Absolutely; I posted my not-entirely-baked design looking for this sort of
discussion.

> I've put a copy of one of the converted mozilla branch .tix indices at
> http://people.ubuntu.com/~robertc/0.tix. Its 95M or so in size :).
>
> It should provide solid sample data, though its not in the most recent
> version of the current graph index code - its missing the index record
> count header - but that should be easy to tweak. I'm going to reconvert
> to the current format the moz knit repository and when thats done I'll
> submit another copy for you.
>
> This index is pathological - there are no merges in it at all. Typically
> though 1 in three (IIRC) commits are merges in modern histories, but it
> is still useful for considering scaling properties experimentally. e.g.
> 'how long to find the knit hunks to read to reconstruct text XXX over a
> 300ms SFTP link with 512K per second bandwidth.', or 'how long to find
> the knit hunks to read to reconstruct <set of texts for the entire
> tree>'.

I'll do some experiments with it.

> > First, an introduction. The GraphIndex, as it stands, is used for
> > several parts of bzrlib. However, it does not expose an interface
> > conforming exactly to the idea of an abstract graph, because the
> > GraphIndex 'knows' that a key may be a tuple of subkeys, and it
> > also allows multiple reference-lists to be stored.
>
> I think there are two things conflated here. The key being a tuple of
> strings is not the same as the key being a tuple of subkeys. If you
> think of a composite index in e.g. postgresql, a key in that index is
> the entire tuple.

I am not planning on changing the current GraphIndex interface; I
am planning on building it with my CompactGraph class.

Unless we store the raw string keys (rather than the tuples) in a
separate place (allowing us to store the tuples as (keyID1,
keyID2) where the mapping key->keyID is stored separately) , I see
no reason to support tuples of keys in the layer which does
serialization. It's still just k->v, k->k*. We can build tuples on
top of that.

I think the design will be simpler and clearer this way.

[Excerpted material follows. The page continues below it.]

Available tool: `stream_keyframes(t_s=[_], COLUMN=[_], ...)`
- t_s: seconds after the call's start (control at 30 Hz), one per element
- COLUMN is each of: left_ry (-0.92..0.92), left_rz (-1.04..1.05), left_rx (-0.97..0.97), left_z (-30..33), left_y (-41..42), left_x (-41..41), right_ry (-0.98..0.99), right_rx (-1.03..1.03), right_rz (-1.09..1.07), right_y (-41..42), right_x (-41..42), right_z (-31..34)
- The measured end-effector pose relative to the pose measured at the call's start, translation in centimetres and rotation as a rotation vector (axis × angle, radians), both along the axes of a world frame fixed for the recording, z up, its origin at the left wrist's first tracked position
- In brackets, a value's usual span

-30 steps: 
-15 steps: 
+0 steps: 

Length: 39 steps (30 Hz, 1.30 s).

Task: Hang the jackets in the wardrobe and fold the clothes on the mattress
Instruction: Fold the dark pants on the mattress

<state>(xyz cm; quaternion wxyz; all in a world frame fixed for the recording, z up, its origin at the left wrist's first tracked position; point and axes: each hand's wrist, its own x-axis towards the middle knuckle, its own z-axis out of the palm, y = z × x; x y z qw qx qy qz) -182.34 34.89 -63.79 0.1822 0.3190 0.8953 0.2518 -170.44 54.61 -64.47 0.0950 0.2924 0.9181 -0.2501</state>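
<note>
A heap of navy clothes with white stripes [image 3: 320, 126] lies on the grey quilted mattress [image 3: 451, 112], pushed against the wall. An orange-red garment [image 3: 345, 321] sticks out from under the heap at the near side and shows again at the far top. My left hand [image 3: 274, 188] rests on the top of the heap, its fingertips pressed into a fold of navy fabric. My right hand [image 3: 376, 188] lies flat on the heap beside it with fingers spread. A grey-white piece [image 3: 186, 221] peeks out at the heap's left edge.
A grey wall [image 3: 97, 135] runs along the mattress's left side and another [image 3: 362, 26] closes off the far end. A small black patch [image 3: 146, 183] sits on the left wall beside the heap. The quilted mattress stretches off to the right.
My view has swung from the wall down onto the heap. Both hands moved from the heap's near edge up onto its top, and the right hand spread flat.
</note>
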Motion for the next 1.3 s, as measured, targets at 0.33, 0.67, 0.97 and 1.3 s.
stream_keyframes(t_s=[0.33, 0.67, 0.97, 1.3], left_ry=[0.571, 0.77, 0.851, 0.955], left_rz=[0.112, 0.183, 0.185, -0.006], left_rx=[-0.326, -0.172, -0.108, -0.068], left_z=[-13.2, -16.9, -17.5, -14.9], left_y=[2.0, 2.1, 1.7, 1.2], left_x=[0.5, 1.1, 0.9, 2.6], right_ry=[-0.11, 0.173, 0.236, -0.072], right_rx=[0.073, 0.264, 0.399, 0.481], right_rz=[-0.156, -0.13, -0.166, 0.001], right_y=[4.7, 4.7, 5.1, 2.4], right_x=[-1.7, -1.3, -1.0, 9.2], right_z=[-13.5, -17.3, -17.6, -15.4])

> Allowing multiple reference lists was a decision taken because of the
> relative size of keys and references - e.g. for the 0.tix I've uploaded.
>
> 717921 rows
> size of a key reference - 9 bytes
> 101534630 total bytes
> 2 key references per node (its pathological).
> so ballparking - 12M/96M is in node references, the rest in the each
> node is encoding overhead or the key at that position.
>
> Now, the current toy index is not optimally encoded, but a naive split
> into multiple indices with one graph each will save 6M per index, but
> duplicate 84M.

Assuming it's not compressed, which I am convinced (though not yet
benchmark-convinced) we should do. They keys are highly redundant.
More on this later.

> > I consider this to be a layering violation, not because of picky
> > software engineering reasons, but because having multiple
> > adjacency lists inside the single storage space prevents having
> > the data spatially coherent. Or rather, only one of the adjacency
> > lists can be optimized in this way. If you want to store multiple
> > adjacency lists anyway, put the alternate references in the value
> > for that node or build a separate GraphIndex.
>
> What I read here is 'because only one of the graphs in the index can be
> spatially located, we will only support one graph'. The cause and effect
> here do not line up IMO - an inability to optimise both graphs simply
> implies that only one graph can be optimised.

I buy that.

> Putting the graph into the value will inflate the index size
> substantially.
> So assuming you are right to force this down to one graph
> per index, we will have to solve the spatial inflation costs somehow
> IMO. Commits will write to both the text reconstruction index and the
> file-graph index so more data to write is more overhead.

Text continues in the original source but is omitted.